All of the data must be printed exactly; please include every line.

□ □ □

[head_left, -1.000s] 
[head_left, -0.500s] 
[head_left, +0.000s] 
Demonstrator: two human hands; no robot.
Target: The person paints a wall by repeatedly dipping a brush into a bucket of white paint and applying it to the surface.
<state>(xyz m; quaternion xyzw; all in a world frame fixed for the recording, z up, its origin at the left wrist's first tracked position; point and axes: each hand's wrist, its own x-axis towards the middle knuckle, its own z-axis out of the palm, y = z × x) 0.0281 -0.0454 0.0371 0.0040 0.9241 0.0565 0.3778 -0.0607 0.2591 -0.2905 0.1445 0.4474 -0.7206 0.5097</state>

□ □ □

THE COMPLETED TASK:
[head_left, -1.000s] 
[head_left, -0.500s] 
[head_left, +0.000s] 
Demonstrator: two human hands; no robot.
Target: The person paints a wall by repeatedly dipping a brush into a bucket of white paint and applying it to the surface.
<state>(xyz m; quaternion xyzw; all in a world frame fixed for the recording, z up, its origin at the left wrist's first tracked position; point and axes: each hand's wrist, its own x-axis towards the middle knuckle, its own z-axis out of the palm, y = z × x) 0.0281 -0.0454 0.0371 0.0040 0.9241 0.0565 0.3778 -0.0607 0.2591 -0.2905 0.1445 0.4474 -0.7206 0.5097</state>

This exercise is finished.